Goal of the exercise: Every entry should be repeated exactly. Omit the pictures.

________________________________________

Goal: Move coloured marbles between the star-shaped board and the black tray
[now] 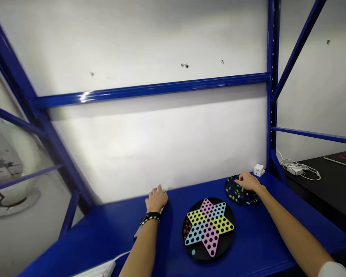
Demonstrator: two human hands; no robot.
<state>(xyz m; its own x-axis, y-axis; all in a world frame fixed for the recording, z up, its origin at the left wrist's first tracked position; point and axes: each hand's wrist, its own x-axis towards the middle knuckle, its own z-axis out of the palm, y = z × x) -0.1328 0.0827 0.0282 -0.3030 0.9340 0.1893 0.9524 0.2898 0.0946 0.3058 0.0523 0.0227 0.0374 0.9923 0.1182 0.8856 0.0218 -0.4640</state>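
Note:
A black round Chinese checkers board (227, 246) lies on the blue tabletop, with a star of pink, blue and yellow sections full of dark holes. Reddish marbles (187, 227) sit in its left rim, and a pale blue disc (193, 252) shows near its front. Beyond it to the right is a black round tray (238, 199) with many coloured marbles. My right hand (248, 181) is over this tray, fingers curled together; what they hold, if anything, is hidden. My left hand (156, 199) rests palm down at the back, fingers loosely apart, beside or on a flat phone-like object (137, 232).
Blue metal shelf posts and a crossbar (161, 89) frame the table before a white wall. A white charger (258, 170) stands at the back right. A white power strip (100, 269) lies at the front left. White cables (298, 169) lie on a dark table at right.

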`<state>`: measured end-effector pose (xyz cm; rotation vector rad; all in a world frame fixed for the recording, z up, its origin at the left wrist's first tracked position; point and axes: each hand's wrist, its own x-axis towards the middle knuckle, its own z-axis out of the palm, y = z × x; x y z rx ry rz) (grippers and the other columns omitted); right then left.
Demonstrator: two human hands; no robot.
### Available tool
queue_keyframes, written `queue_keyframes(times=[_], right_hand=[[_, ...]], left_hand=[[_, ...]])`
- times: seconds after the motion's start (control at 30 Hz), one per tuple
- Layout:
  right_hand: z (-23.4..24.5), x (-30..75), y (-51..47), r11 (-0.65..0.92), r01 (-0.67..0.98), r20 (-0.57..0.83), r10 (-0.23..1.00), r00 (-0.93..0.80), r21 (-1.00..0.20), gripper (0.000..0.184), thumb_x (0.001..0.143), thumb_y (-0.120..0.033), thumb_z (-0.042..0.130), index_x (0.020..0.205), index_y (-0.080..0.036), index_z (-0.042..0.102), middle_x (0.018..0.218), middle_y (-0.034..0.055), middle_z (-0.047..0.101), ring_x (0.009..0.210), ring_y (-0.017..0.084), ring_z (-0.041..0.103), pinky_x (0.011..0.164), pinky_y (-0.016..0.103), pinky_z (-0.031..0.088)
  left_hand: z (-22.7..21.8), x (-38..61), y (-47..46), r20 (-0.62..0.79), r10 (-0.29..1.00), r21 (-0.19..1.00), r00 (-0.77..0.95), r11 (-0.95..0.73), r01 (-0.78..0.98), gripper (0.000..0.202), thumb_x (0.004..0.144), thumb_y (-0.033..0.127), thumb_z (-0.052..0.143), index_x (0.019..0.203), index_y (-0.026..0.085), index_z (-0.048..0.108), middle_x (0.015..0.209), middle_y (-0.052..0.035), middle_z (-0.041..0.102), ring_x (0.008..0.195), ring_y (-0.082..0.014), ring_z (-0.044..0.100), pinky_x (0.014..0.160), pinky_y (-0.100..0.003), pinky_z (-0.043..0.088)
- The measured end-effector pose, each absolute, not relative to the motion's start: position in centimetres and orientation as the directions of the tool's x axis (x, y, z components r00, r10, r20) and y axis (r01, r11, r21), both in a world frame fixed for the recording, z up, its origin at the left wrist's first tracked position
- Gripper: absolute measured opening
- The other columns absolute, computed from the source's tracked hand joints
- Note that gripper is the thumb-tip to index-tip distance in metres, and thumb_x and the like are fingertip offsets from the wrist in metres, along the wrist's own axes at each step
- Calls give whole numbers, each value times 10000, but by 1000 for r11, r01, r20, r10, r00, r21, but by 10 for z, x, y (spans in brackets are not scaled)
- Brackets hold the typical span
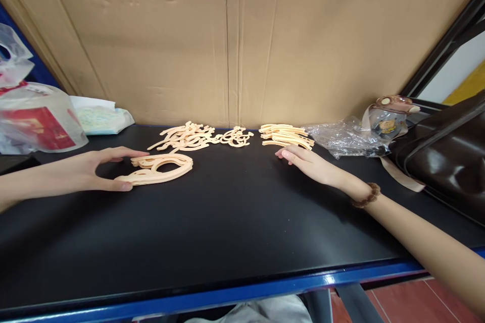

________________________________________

Output of the exercise:
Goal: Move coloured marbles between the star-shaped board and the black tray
[now] 
Demonstrator: two human hands; no robot.
<state>(xyz m; its own x-axis, y-axis; all in a world frame fixed for the recording, z up, its origin at the left wrist's first tracked position; point and axes: each hand's wrist, its own x-axis towards the middle knuckle, its own z-axis out of the palm, y = z × x) -0.1328 0.0827 0.0282 -0.3030 0.9340 0.1893 0.9524 0.2898 0.0946 0.3058 0.0523 0.0227 0.0374 0.9923 0.1182 0.8856 0.0218 -0.4640</state>
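Note:
A black round Chinese checkers board (227, 246) lies on the blue tabletop, with a star of pink, blue and yellow sections full of dark holes. Reddish marbles (187, 227) sit in its left rim, and a pale blue disc (193, 252) shows near its front. Beyond it to the right is a black round tray (238, 199) with many coloured marbles. My right hand (248, 181) is over this tray, fingers curled together; what they hold, if anything, is hidden. My left hand (156, 199) rests palm down at the back, fingers loosely apart, beside or on a flat phone-like object (137, 232).
Blue metal shelf posts and a crossbar (161, 89) frame the table before a white wall. A white charger (258, 170) stands at the back right. A white power strip (100, 269) lies at the front left. White cables (298, 169) lie on a dark table at right.
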
`<state>`: measured end-effector pose (xyz cm; rotation vector rad; all in a world frame fixed for the recording, z up, its origin at the left wrist's first tracked position; point and axes: each hand's wrist, its own x-axis towards the middle knuckle, its own z-axis out of the palm, y = z × x; x y z rx ry rz) (grippers and the other columns omitted); right then left.
Demonstrator: two human hands; no robot.
### Available tool
queue_keyframes, written `queue_keyframes(times=[_], right_hand=[[_, ...]], left_hand=[[_, ...]])`
- times: seconds after the motion's start (control at 30 Hz), one per tuple
- Layout:
  right_hand: z (-23.4..24.5), x (-30..75), y (-51..47), r11 (-0.65..0.92), r01 (-0.67..0.98), r20 (-0.57..0.83), r10 (-0.23..1.00), r00 (-0.93..0.80), r21 (-1.00..0.20), gripper (0.000..0.184), thumb_x (0.001..0.143), thumb_y (-0.120..0.033), thumb_z (-0.042..0.130), index_x (0.020..0.205), index_y (-0.080..0.036), index_z (-0.042..0.102), middle_x (0.018..0.218), middle_y (-0.034..0.055), middle_z (-0.047..0.101), ring_x (0.009..0.210), ring_y (-0.017..0.084), ring_z (-0.041..0.103), pinky_x (0.011..0.164), pinky_y (-0.016..0.103), pinky_z (-0.031..0.088)
  left_hand: z (-22.7..21.8), x (-38..61), y (-47..46), r20 (-0.62..0.79), r10 (-0.29..1.00), r21 (-0.19..1.00), r00 (-0.77..0.95), r11 (-0.95..0.73), r01 (-0.78..0.98), gripper (0.000..0.202), thumb_x (0.004..0.144), thumb_y (-0.033..0.127), thumb_z (-0.052..0.143), index_x (0.019..0.203), index_y (-0.026..0.085), index_z (-0.048..0.108), middle_x (0.015..0.209), middle_y (-0.052..0.035), middle_z (-0.041..0.102), ring_x (0.008..0.195), ring_y (-0.082..0.014), ring_z (-0.044..0.100), pinky_x (0.014..0.160), pinky_y (-0.100..0.003), pinky_z (-0.043..0.088)
- The measured end-effector pose, each absolute, not relative to the motion's start: position in centimetres and orientation as the directions of the tool's x axis (x, y, z components r00, r10, r20) and y axis (r01, r11, r21), both in a world frame fixed for the recording, z up, its origin at the left wrist's first tracked position
- Gripper: absolute measured opening
- The other columns absolute, computed from the source's tracked hand joints
- Note that gripper is the thumb-tip to index-tip distance in metres, and thumb_x and the like are fingertip offsets from the wrist in metres, along the wrist's own axes at each step
- Calls give whole numbers, each value times 10000, but by 1000 for r11, r01, r20, r10, r00, r21, but by 10 for z, x, y (spans in brackets are not scaled)
- Brackets hold the typical span

This answer is complete as written.